> **Task directions**:
Go to the line below containing "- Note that" and print exactly from there through the line containing "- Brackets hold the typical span", both included. Print nothing else.
————————
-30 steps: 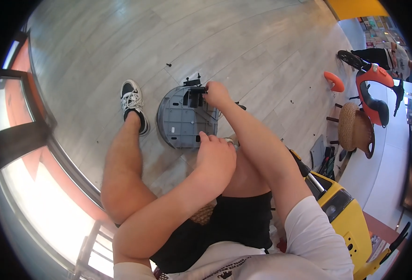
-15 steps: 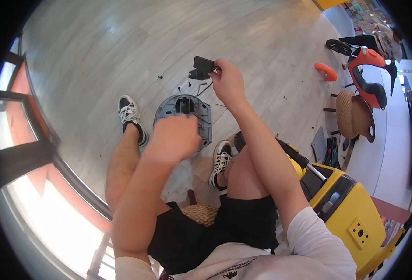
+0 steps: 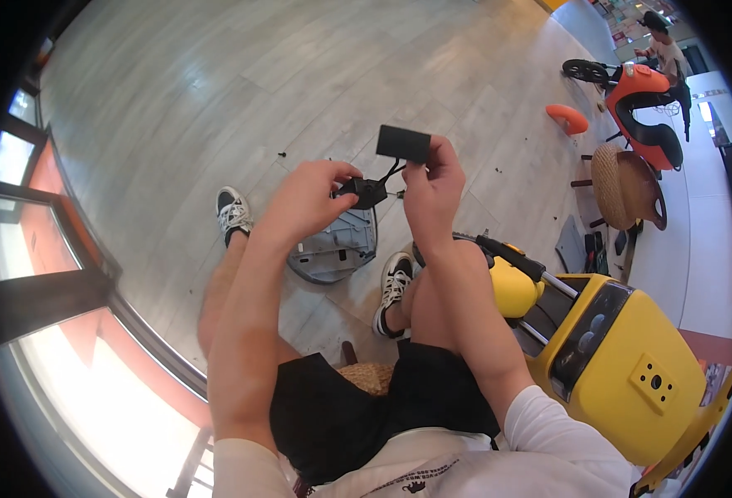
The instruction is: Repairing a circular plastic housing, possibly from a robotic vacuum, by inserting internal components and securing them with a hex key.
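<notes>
Between thumb and fingers, my left hand (image 3: 309, 197) grips a small black box-shaped part (image 3: 367, 193). A flat black rectangular plate (image 3: 404, 144) is pinched in my right hand (image 3: 436, 187), which is closed on its lower right corner. Short black cables (image 3: 393, 172) run from the plate down to the box, joining the two. Below them a grey rounded plastic housing (image 3: 333, 253) lies on the floor, open side up, its far part covered by my left hand and the box.
A yellow scooter body (image 3: 631, 365) stands close at my right. Farther right are a wicker stool (image 3: 619, 187), an orange scooter (image 3: 644, 108) and an orange curved part (image 3: 566, 119). A small black screw (image 3: 282, 153) lies on the floor. Another person (image 3: 664, 50) is at the far right.
My left hand has moved from over the grey housing up to the black box and now grips it. My right hand has shifted right and slightly down with the plate.
</notes>
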### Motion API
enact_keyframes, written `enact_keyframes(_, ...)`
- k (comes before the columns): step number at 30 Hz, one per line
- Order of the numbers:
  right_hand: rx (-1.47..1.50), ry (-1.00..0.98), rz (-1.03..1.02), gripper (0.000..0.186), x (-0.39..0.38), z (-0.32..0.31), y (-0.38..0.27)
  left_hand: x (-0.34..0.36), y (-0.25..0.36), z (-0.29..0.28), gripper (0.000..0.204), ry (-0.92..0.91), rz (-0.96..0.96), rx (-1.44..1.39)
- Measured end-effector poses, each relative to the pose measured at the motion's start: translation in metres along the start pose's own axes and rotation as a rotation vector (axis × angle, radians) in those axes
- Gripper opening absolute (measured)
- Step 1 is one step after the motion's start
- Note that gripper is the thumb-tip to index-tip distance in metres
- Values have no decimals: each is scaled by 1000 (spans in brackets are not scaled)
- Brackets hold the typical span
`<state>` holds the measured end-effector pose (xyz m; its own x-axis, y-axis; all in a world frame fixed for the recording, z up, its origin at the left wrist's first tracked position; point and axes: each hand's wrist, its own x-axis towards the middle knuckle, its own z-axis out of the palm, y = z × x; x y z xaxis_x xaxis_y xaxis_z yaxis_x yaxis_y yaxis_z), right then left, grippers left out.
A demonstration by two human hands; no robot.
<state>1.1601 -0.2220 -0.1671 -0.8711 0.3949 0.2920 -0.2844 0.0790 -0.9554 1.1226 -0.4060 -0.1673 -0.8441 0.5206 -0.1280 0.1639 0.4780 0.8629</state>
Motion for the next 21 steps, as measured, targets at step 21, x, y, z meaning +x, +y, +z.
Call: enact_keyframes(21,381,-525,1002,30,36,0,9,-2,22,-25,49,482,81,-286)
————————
> **Solution to the problem**:
- Note that gripper is the thumb-tip to index-tip distance in metres
- Values have no decimals: each is scaled by 1000 (spans in brackets are not scaled)
- Brackets hold the typical span

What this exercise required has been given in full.